● TASK
Go through the records and filter out every line lacking the word "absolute"; copy the lines that remain.

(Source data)

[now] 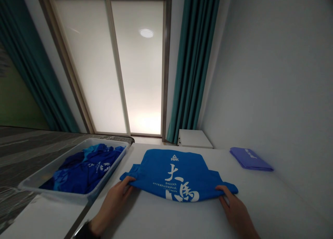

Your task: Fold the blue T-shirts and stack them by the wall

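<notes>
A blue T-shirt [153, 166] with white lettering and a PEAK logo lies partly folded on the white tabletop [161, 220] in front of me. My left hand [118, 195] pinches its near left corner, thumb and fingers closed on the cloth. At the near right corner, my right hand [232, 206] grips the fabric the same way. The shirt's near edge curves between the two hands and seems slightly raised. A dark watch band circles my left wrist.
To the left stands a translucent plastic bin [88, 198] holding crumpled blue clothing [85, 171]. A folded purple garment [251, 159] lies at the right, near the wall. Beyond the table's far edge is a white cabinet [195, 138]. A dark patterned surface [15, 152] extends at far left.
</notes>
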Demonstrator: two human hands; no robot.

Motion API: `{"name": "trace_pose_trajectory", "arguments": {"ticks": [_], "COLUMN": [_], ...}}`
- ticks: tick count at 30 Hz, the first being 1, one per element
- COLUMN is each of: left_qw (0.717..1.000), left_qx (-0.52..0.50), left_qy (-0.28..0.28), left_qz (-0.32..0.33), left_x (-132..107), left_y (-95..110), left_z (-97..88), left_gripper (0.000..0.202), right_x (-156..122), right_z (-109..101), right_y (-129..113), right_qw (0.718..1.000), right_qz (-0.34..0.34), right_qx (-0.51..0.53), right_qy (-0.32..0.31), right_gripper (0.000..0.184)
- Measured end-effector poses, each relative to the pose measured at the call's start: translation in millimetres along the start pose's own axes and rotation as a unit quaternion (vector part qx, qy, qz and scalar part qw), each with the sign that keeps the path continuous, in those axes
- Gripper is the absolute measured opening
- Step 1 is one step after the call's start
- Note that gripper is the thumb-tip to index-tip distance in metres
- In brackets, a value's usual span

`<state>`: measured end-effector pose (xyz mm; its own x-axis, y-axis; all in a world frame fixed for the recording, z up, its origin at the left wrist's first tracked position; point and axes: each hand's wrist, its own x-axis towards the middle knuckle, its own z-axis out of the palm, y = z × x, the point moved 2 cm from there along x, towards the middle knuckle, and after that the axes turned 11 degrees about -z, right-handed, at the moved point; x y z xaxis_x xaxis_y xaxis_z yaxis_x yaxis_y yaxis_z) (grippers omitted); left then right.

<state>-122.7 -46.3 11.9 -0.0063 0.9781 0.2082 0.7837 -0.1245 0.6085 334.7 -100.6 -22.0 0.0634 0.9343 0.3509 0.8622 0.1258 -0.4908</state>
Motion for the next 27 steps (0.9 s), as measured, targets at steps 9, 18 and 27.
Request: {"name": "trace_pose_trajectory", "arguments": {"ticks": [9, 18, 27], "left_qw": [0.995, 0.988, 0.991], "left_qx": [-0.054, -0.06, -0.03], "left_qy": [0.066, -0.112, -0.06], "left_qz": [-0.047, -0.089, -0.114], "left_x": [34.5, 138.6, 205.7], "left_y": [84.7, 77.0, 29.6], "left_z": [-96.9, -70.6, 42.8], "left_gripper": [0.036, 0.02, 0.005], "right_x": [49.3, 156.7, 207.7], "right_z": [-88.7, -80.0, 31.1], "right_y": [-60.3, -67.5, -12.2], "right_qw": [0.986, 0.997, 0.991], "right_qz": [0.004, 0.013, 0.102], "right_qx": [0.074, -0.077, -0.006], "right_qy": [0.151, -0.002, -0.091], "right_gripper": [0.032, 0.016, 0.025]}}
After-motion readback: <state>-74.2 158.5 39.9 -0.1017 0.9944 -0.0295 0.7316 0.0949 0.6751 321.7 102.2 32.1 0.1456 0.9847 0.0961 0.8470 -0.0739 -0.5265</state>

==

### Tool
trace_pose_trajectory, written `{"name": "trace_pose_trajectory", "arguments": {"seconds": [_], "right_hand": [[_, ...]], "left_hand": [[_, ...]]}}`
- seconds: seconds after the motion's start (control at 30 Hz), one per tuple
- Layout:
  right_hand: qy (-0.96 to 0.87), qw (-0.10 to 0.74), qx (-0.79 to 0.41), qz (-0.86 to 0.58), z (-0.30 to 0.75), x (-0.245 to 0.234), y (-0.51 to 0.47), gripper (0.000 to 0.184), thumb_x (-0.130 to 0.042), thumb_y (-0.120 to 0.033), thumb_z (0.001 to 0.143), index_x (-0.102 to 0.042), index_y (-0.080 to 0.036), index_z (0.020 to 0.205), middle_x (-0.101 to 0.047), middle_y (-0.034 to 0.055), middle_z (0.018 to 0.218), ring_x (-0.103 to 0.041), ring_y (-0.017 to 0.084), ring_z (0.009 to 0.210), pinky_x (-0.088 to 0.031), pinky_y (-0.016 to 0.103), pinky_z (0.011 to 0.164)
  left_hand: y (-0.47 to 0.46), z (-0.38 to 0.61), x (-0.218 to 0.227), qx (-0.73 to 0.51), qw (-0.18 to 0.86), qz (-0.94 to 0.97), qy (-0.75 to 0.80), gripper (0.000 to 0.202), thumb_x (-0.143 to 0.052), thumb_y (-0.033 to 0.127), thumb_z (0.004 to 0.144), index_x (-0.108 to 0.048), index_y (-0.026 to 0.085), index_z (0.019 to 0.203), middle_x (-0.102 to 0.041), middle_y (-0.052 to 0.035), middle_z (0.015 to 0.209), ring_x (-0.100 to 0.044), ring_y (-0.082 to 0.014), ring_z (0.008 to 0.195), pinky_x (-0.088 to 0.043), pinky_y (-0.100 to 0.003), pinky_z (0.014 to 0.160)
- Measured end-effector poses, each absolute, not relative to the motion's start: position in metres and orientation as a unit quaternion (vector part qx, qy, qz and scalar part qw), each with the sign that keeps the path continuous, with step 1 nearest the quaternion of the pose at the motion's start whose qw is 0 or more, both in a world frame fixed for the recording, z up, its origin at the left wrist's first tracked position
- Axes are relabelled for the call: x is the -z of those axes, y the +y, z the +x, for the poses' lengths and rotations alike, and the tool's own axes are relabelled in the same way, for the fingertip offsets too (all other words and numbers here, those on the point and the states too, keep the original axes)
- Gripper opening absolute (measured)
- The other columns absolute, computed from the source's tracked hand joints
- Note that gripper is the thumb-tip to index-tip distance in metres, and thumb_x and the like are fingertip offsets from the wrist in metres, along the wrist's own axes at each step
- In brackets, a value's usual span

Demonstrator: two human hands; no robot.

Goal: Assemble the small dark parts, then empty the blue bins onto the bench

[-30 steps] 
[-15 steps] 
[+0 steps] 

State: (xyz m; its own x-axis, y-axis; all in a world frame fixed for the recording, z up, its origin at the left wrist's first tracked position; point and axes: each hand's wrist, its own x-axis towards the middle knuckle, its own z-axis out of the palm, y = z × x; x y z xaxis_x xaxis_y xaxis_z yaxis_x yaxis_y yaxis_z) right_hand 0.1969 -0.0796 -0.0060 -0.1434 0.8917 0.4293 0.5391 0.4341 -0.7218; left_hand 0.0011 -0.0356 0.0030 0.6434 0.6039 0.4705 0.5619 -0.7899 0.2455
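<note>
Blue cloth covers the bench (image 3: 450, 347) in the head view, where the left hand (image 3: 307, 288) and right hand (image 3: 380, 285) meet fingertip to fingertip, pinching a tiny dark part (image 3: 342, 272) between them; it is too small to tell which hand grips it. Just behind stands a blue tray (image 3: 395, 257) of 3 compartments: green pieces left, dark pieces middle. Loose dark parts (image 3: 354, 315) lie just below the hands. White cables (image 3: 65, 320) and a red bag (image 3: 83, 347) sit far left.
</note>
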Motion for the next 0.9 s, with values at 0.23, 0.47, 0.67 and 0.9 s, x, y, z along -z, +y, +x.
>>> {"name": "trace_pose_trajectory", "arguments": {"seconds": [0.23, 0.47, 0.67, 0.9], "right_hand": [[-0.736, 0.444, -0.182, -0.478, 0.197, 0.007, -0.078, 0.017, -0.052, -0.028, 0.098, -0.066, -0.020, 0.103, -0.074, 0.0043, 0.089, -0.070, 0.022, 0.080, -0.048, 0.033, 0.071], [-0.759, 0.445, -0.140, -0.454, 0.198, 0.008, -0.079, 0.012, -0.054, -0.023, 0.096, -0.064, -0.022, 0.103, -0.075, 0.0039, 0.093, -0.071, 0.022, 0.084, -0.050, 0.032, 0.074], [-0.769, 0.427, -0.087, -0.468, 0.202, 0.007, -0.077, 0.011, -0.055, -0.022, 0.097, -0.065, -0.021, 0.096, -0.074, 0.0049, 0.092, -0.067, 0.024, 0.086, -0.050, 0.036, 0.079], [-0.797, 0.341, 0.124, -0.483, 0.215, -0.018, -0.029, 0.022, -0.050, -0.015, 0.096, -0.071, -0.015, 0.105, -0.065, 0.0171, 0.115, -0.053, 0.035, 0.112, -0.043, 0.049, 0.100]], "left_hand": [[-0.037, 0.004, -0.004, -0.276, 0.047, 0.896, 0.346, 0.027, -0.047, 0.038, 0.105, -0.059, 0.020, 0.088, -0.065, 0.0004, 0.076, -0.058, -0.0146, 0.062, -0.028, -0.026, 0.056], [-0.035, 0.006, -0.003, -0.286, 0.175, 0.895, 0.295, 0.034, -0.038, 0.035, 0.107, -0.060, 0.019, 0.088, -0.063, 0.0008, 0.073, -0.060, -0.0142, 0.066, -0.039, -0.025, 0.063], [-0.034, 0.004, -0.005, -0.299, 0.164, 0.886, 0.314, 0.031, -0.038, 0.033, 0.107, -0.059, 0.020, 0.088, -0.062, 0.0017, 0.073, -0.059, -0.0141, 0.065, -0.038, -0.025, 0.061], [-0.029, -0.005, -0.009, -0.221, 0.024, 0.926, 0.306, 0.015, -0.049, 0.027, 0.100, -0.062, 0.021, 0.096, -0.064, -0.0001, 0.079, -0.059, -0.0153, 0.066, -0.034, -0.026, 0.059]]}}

● RESULT OF THIS EXERCISE
- Gripper is the absolute measured opening
- Measured end-effector poses, each absolute, not relative to the motion's start: position in metres and orientation as a unit quaternion (vector part qx, qy, qz and scalar part qw), each with the sign that keeps the path continuous, with step 1 nearest the quaternion of the pose at the motion's start whose qw is 0 or more, both in a world frame fixed for the recording, z up, its origin at the left wrist's first tracked position
- Gripper opening absolute (measured)
- The other columns absolute, computed from the source's tracked hand joints

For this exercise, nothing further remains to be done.